Пошли к вам, там что-то делали, ну, кое-кто из наших проведал, говорит — в
ящиках роются. Что такое? Хлопцы сбежались к вашему крыльцу, а тут и они вышли.
Слышим, говорят Ивану Ивановичу: «Принимайте заведование». Ну, тут такое
заварилось, ничего не разберешь: кто кричит, кто уже за грудки берется, Бурун
на всю колонию орет: «Куда Антона девали?» Настоящий бунт. Если бы не я и Иван
Иванович, так до кулаков бы дошло, а у меня даже пуговицы поотрывали. Черный,
тот здорово испугался да к машине, а машина тут же. Они очень быстро тронули, а
ребята бегом за машиной да кричат, руками размахивают, черт знает что. И как
раз же Семен из второй колонии с пустой гарбой.
Мы вошли в колонию. Успокоенный Карабанов у конюшни
распрягал лошадей и отбивался от наседавшего Антона:
— Вам лошади — все равно как автомобиль, смотри —
запарили.
— Ты понимаешь, Антон, тут было не до коней.

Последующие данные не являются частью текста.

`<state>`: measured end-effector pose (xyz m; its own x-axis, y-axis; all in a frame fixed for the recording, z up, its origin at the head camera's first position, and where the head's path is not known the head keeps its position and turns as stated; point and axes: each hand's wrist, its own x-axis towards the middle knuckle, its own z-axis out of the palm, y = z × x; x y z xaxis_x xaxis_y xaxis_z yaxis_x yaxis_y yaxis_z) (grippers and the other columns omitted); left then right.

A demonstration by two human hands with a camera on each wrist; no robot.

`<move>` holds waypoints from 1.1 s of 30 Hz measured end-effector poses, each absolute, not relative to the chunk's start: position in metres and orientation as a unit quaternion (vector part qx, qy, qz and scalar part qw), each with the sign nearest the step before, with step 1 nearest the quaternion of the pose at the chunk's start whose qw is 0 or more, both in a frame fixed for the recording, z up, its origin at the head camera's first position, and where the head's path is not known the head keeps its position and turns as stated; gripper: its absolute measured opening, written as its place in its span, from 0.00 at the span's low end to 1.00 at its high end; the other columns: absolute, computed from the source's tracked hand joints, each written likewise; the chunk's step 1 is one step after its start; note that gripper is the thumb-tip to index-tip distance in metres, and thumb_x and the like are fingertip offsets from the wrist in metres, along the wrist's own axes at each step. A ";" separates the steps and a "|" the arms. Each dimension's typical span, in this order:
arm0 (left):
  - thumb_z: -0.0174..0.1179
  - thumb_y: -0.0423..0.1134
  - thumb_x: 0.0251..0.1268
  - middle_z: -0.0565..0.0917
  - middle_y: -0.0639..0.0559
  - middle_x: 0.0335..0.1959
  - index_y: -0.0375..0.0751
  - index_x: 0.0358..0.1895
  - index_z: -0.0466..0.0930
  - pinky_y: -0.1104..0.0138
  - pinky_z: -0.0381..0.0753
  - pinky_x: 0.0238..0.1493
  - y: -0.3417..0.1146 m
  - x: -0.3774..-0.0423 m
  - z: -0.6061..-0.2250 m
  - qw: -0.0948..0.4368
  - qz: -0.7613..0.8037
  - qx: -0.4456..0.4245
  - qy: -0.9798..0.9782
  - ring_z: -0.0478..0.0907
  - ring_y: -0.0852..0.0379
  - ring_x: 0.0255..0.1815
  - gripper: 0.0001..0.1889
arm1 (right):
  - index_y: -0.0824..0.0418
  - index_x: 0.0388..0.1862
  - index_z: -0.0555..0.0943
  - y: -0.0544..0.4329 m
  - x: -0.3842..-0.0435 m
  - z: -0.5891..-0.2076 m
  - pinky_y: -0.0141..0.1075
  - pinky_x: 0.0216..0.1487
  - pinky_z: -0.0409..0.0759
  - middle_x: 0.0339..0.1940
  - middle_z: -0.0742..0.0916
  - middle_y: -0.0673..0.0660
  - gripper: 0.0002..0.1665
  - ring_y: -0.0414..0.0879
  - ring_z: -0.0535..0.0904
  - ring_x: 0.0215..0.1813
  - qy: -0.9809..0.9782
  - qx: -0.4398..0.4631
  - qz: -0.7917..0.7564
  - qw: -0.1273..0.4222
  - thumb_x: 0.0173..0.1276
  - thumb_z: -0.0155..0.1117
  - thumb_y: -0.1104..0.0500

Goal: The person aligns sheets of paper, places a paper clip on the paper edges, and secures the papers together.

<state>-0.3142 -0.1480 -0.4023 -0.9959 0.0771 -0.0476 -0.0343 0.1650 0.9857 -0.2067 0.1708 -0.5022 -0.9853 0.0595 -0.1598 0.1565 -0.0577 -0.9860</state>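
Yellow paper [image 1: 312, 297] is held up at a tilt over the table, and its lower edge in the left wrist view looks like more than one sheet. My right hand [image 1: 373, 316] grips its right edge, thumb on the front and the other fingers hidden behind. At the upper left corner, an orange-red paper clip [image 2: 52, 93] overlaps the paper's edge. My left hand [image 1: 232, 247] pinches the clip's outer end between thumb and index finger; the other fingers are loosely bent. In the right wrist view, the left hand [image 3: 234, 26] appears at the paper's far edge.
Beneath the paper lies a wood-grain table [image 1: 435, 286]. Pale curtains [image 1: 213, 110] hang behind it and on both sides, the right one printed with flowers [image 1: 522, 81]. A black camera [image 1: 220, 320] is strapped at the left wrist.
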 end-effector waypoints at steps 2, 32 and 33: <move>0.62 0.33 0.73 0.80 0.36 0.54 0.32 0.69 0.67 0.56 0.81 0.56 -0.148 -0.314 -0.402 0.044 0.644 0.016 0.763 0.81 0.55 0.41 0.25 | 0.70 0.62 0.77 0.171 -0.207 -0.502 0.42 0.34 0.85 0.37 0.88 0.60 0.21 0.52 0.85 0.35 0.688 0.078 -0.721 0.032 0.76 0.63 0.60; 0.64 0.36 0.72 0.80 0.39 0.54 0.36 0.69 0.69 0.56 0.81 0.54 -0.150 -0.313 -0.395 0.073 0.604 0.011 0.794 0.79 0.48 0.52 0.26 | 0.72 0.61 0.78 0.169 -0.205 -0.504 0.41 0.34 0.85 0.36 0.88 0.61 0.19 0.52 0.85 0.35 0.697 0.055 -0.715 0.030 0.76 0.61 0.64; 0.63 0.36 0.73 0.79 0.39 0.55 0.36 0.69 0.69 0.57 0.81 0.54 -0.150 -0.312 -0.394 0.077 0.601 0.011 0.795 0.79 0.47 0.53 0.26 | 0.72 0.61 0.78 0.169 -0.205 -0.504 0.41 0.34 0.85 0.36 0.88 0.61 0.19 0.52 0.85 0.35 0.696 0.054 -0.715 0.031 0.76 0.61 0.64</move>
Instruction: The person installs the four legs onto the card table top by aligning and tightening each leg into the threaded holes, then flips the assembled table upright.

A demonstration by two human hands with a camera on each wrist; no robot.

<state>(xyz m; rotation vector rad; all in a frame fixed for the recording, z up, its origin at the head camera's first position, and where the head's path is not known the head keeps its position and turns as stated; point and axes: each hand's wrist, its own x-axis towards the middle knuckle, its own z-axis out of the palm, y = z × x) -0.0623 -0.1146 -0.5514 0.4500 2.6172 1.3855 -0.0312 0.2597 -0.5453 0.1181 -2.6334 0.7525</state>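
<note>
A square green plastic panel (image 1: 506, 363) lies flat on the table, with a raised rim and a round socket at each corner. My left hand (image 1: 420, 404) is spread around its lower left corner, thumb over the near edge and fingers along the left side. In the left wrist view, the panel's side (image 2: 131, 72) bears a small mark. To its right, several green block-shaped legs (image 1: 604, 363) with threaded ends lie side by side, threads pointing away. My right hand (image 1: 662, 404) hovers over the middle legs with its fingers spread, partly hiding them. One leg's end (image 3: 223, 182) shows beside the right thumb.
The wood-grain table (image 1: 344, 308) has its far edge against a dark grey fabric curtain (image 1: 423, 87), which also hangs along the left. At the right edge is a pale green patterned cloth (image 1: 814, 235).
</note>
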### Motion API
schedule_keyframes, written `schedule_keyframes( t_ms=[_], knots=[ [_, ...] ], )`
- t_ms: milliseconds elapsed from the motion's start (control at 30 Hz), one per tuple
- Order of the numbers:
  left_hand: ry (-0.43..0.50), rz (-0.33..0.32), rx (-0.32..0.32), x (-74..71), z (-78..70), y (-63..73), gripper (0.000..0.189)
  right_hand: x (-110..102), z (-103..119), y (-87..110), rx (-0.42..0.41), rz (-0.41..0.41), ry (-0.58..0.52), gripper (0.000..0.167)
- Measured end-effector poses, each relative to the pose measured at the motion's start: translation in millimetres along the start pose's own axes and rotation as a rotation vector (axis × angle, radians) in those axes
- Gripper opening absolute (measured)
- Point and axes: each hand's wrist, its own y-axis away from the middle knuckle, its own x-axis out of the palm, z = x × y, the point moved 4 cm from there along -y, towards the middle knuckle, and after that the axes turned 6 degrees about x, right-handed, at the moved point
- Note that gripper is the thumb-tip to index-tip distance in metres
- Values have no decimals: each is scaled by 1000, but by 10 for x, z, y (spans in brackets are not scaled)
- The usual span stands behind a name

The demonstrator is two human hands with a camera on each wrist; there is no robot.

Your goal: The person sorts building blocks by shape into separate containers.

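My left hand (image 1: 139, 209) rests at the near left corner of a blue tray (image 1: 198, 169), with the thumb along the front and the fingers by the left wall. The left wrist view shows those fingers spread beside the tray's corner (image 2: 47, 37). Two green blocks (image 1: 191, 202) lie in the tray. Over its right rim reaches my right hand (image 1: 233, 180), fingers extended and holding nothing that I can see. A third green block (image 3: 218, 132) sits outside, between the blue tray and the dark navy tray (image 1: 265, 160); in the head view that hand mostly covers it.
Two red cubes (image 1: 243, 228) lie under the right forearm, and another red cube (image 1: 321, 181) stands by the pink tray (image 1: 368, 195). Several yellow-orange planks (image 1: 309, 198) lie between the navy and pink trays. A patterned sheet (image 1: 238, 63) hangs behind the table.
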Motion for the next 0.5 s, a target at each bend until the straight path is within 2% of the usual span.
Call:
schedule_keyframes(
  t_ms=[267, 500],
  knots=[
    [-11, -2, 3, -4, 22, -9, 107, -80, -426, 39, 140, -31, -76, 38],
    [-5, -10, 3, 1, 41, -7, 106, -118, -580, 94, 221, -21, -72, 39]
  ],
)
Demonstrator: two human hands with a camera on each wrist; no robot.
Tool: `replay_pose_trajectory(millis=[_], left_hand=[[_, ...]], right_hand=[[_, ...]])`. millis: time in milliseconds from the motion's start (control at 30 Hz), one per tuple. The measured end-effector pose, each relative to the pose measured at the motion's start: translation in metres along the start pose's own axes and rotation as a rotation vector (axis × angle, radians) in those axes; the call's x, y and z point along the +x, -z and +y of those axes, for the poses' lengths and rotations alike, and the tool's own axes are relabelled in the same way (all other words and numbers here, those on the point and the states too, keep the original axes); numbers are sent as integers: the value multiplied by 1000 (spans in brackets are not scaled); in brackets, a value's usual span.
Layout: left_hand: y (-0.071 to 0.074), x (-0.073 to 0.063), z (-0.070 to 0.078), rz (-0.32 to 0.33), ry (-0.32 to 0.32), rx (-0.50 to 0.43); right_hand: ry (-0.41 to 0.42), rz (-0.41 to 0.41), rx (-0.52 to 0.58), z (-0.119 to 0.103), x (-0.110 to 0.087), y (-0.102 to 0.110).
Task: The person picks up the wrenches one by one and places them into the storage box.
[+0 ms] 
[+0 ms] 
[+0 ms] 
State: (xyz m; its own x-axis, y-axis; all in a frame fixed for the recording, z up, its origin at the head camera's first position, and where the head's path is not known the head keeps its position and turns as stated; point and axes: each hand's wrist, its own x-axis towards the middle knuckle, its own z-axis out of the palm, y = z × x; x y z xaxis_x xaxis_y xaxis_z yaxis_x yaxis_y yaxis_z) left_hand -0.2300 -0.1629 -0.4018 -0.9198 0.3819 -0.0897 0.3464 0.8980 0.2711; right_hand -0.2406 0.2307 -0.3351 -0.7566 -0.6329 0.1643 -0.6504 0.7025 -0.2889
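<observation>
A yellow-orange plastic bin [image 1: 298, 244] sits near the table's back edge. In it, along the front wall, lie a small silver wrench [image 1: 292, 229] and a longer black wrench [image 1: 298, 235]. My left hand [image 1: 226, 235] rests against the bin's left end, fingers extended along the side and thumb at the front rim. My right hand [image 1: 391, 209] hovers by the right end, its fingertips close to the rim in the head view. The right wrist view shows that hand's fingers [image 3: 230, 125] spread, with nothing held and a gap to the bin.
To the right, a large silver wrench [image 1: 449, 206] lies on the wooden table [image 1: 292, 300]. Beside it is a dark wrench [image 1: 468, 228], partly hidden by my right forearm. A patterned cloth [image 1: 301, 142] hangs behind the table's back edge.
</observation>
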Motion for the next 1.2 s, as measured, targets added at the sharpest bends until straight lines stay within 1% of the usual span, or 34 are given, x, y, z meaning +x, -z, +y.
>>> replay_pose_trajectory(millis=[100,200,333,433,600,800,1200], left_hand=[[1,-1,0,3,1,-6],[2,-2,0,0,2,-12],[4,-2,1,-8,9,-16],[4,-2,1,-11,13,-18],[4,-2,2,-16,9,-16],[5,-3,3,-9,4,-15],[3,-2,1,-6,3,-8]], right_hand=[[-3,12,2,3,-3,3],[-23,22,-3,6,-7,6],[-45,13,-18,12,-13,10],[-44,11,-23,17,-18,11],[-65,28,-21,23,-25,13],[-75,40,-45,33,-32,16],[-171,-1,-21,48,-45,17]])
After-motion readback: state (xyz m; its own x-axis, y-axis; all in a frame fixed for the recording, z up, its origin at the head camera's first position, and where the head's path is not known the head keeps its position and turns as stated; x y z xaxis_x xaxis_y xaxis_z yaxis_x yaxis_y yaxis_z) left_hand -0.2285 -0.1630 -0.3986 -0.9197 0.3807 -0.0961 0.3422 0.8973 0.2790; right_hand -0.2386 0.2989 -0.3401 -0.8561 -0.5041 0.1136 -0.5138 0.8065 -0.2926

Понимаешь? — весело блестел зубами и глазами Карабанов.
— Да еще раньше тебя, в городе, понял. Вы тут обедали,
а нас по милициям водили.
Воспитаталей я нашел в состоянии последнего испуга. Иван
Иванович был такой — хоть в постель укладывай.
— Вы подумайте, Антон Семенович, чем это могло
кончиться? Такие свирепые рожи у всех, — я думал, без ножей не обойдется.
Спасибо Задорову: один не потерял головы. Мы их разбрасываем, а они, как
собаки, злые, кричат… Фу-у!..
Я ребят не расспрашивал и вообще сделал вид, что ничего особенного
не случилось, и они меня тоже ни о чем не пытали. Это было для них, пожалуй, и
неинтересно: горьковцы были большими реалистами, их могло занимать только то,
что непосредственно определяло поведение.
В наробраз меня не вызывали, по своему почину я тоже не
ездил. Через неделю пришлось мне зайти в губРКИ. Меня пригласили в кабинет к
председателю. Черненко, встретил меня, как родственника.
— Садись, голубь, садись, — говорил он, потрясая
мою руку и разглядывая меня с радостной улыбкой. — Ах, какие у тебя
молодцы! Ты знаешь, после того, что мне наговорил Шарин, я думал, встречу
забитых, несчастных, ну, понимаешь, жалких таких… А они, сукины сыны, как
завертелись вокруг нас: черти, настоящие черти. А как за нами погнались, черт,
такое дело! Шарин сидит и все толкует: «Я думаю, они нас не догонят». А я ему
отвечаю: «Хорошо, если в машине все исправно». Ах, какая прелесть! Давно такой
прелести не видел. Я тут рассказал кой-кому, животы рвали, под столы лезли…
С этого дня началась у нас дружба с Черненко.